• [Dataset]

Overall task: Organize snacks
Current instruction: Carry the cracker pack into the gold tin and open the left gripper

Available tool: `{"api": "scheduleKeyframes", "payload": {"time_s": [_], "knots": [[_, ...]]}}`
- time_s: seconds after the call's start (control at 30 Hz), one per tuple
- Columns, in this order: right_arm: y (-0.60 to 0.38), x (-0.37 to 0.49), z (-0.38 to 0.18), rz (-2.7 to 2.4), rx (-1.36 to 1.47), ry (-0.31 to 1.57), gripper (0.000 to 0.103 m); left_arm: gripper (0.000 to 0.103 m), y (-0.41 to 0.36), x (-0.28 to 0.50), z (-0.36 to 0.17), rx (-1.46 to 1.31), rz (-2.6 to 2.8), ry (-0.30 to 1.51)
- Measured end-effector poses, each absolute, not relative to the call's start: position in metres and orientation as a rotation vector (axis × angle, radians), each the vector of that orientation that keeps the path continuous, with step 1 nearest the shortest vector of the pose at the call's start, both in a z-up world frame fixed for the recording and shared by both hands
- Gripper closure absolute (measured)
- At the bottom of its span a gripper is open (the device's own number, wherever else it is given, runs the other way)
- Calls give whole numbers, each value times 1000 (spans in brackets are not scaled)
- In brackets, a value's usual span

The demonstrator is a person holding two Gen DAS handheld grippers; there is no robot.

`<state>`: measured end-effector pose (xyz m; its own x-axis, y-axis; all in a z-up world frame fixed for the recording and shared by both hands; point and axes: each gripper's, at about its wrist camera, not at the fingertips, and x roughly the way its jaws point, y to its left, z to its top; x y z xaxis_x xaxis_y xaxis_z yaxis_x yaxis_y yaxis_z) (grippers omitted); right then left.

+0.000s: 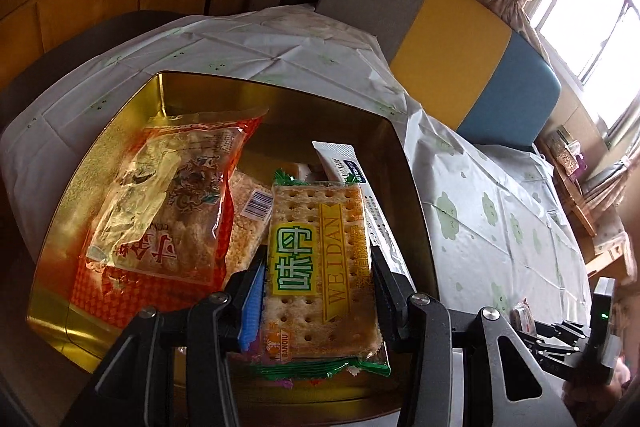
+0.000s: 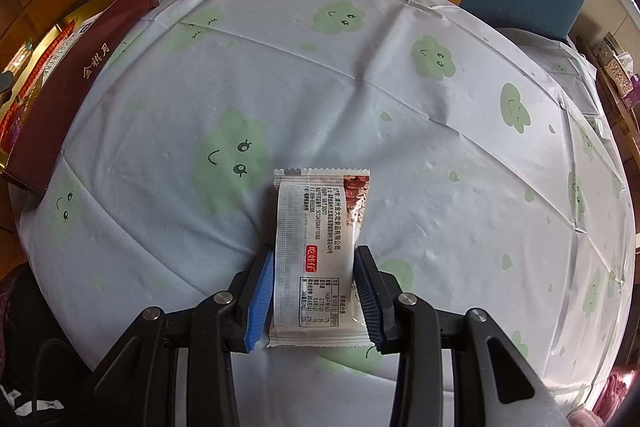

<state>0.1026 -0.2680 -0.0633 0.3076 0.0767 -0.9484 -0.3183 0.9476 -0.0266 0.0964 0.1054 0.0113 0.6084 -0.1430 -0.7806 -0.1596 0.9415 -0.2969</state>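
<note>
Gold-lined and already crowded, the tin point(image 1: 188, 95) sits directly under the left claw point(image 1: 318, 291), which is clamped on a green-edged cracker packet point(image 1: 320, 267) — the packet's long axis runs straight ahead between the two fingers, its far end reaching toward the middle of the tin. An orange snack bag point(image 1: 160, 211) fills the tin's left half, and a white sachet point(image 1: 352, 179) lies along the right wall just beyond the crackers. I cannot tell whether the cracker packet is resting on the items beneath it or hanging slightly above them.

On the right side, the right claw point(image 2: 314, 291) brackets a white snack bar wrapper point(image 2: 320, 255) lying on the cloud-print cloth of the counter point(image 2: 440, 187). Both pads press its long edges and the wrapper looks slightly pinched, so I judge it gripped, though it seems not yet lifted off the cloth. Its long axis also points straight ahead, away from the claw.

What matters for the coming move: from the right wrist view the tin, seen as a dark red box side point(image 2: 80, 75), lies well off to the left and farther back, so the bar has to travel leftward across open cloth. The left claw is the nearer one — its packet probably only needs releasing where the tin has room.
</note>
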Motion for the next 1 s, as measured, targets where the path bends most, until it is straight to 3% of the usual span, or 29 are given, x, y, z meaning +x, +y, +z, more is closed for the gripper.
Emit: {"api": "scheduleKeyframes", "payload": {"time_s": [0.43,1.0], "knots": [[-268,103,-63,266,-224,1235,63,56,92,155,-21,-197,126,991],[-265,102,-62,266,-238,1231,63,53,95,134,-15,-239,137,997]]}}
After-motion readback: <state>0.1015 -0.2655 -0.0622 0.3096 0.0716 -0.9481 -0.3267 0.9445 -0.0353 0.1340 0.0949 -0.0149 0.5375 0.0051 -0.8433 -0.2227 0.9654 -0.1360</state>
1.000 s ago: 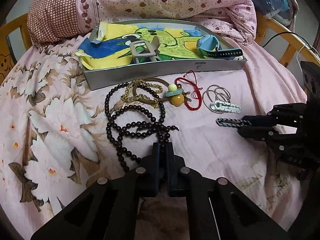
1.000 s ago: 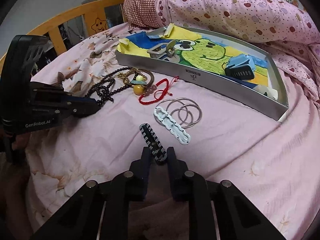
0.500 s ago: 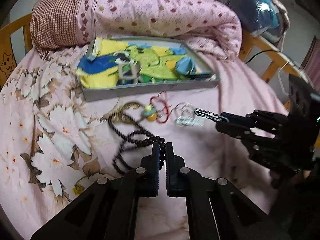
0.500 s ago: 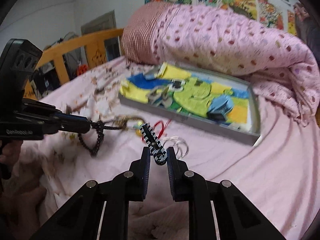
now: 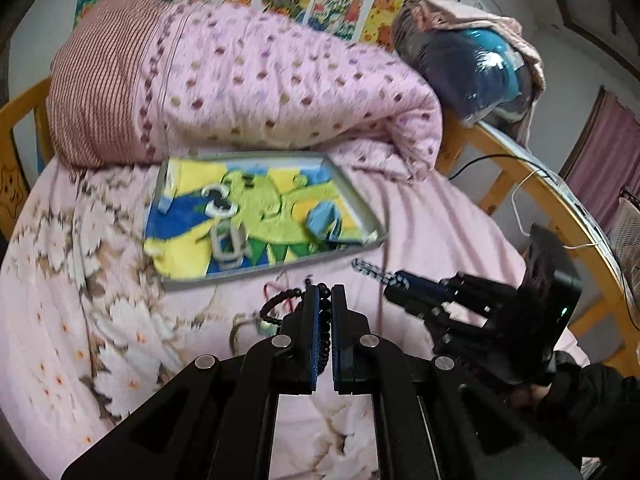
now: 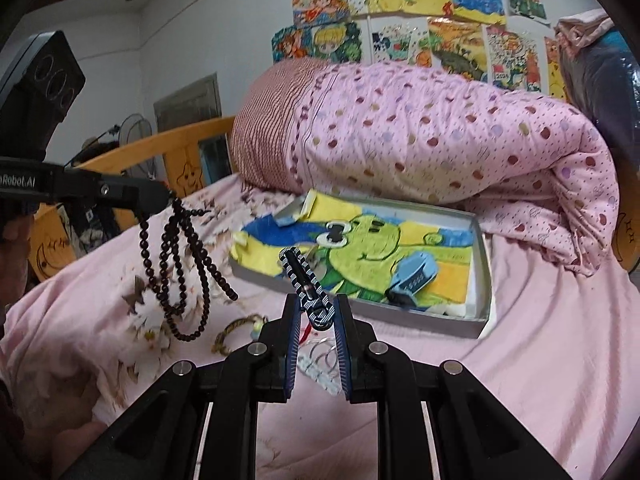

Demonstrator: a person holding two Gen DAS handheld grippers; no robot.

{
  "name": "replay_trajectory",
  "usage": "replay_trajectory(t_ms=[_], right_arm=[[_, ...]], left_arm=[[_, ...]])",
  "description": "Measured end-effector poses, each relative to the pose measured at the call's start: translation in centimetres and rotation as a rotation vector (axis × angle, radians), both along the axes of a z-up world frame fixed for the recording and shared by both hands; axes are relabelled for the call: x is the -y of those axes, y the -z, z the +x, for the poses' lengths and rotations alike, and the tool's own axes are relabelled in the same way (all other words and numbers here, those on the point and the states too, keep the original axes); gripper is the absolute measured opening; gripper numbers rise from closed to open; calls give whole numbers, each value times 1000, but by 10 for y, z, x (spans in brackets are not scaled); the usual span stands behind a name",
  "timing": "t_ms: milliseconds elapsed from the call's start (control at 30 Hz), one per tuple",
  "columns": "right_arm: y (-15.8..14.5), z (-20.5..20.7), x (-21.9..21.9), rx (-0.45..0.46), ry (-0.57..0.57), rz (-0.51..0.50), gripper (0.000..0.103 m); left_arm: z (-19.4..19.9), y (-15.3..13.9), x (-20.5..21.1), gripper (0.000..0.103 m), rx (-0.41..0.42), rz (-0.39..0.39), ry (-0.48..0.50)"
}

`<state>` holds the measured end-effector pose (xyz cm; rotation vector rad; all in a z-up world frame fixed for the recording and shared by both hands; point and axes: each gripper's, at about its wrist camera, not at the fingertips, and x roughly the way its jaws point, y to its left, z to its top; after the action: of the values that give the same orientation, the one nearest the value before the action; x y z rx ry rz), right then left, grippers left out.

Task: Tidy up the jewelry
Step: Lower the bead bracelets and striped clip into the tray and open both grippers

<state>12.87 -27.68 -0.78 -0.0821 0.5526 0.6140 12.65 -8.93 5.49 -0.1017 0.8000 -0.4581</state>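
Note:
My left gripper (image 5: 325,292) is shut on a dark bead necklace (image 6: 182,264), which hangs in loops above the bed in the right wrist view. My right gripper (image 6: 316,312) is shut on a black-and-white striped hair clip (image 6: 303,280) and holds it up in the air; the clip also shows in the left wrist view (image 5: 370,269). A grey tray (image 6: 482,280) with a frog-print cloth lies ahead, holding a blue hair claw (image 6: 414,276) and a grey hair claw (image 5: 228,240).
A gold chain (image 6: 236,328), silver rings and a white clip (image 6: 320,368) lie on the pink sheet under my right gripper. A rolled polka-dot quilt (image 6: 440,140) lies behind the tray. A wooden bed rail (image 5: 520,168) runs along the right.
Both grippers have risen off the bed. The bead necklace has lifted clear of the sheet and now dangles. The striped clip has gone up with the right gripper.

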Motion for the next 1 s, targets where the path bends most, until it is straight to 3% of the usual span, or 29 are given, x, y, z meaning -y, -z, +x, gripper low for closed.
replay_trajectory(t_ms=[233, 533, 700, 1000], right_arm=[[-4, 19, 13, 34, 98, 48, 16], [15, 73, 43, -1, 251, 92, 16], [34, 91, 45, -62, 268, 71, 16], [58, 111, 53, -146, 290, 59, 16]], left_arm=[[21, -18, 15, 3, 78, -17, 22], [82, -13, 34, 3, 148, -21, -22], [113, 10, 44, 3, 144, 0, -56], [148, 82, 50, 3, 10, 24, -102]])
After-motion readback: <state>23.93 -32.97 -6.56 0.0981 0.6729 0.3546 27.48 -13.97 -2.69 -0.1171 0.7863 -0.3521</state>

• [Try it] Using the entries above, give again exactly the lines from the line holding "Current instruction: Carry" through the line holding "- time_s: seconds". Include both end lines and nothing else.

• [Response]
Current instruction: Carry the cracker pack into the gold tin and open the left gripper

Available tool: `{"api": "scheduleKeyframes", "payload": {"time_s": [_], "knots": [[_, ...]]}}`
- time_s: seconds after the call's start (control at 30 Hz), one per tuple

Nothing more belongs to the answer.